- First there is denial (if we win the tournament playing badly, nobody will complain), then anger (these players are hopeless, we're never going to win with this useless bunch), then bargaining (you know, I wouldn't even mind if we lost to Germany/Algeria/Papua New Guinea/the Platinum All Stars just as long as we play well and don't go out on penalties), depression (oh God, what's the point, I really can't take this any more) and finally acceptance (ah well, there's always next time, I bet Roy Hodgson could sort this lot out).
What's interesting about Samuel's application of Kubler-Ross is that the grief comes before the loss, which I think says a great deal about what the England team is up against. By this, I don't mean a hostile press - I think Samuels captures pretty accurately the state of mind of England supporters - I mean the mixture of wild hope and resignation that the England players must have to fight in themselves. When Jürgen Klinsmann was on the BBC last night reminiscing with Gary Lineker about Italia 90, he said that the West German team had a conviction that year that they would win the tournament. Lineker claimed that the England players felt the same, but it's hard to really believe that they expected to win. Expecting to win isn't the same as arrogance; and England over the last forty-six years have found it impossible to achieve that frame of mind where you expect to win, but make sufficient demands of yourself in order that you will achieve victory. England tend to struggle when they are the favourite to win, but freeze when they are the underdog, stirring themselves into their best moments only when the game is all but over.

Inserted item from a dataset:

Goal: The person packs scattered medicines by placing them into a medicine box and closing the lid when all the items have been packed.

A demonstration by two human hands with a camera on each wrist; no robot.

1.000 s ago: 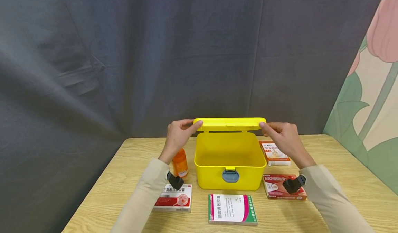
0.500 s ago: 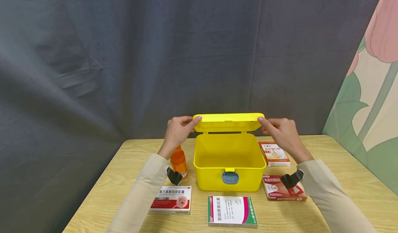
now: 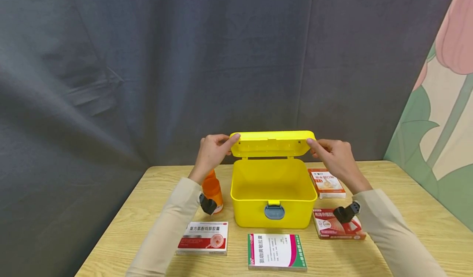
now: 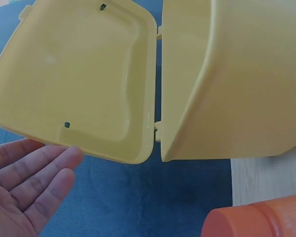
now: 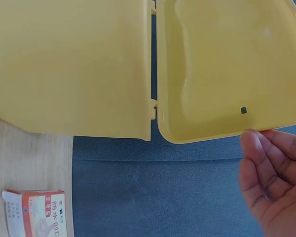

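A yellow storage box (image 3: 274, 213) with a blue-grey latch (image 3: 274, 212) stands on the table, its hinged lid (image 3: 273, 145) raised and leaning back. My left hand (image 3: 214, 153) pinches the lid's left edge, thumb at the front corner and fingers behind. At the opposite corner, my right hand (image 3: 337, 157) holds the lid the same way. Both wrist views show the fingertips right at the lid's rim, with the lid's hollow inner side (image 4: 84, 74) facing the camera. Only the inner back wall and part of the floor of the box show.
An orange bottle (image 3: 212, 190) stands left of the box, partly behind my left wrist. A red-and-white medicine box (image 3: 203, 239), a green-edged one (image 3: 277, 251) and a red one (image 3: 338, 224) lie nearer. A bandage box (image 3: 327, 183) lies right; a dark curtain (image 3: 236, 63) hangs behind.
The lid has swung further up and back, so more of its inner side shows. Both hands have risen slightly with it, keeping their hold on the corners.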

Even given all this, it's hard not to think that the response to the US match here has been something of an overreaction - especially after the results of Spain, Italy and some of the other more fancied sides. Samuel's claim about 'momentum' is dubious: sometimes teams who win the World Cup start strongly; sometimes they stumble at first. (The one thing they don't do, at least not in any of the tournaments so far, is lose the first game: an ominous sign for Spain.) I suppose the overreaction might be because people had dared to hope that Capello might have ended this syndrome (England held or beaten by teams which they really ought to have defeated). But the USA game recalled the frustrations of campaigns past, raising the fear that not even Capello can overcome England's tournament curse.
Tomorrow's game? My sense is that England do best when they operate with a less rigid formation than they used against the US, with players moving more fluidly between midfield and attack. Last week, Rooney was like a negative version of this, marooned in some ineffective no-man's-land between midfield and the forward line. I also think that using two wingers tends to leave teams overrun in midfield, and with Wright-Phillips and Lennon playing on Saturday, Landon Donovan was able to dominate the middle of the pitch. (Wright-Phillips and Lennon were also a curious choice when you recall that Rooney doesn't typically score the kind of goals that they provide assists for. In addition, using two wingers also inhibits the forward running of our two full-backs, one reason, perhaps, why Ashley Cole in particular seemed so subdued agains the States. Then you have to bear in mind that with Wright-Phillips, Lennon and Heskey on the pitch, you had three attacking players who had minimal prospects of actually scoring a goal.) Barry's return should allow that greater fluidity in midfield. In defence, what's worrying is not Green - he's unlikely to make a mistake of that magnitude again - but the prospect of Carragher playing again. It was a real blow when England lost their best central defender (not the past-it Ferdinand, but King), but it's hard to believe that either Dawson (a very accomplished centre-half, who has done well for Tottenham this year) or Upson could do worse than the labouring Carragher, horribly exposed for pace many times on Saturday.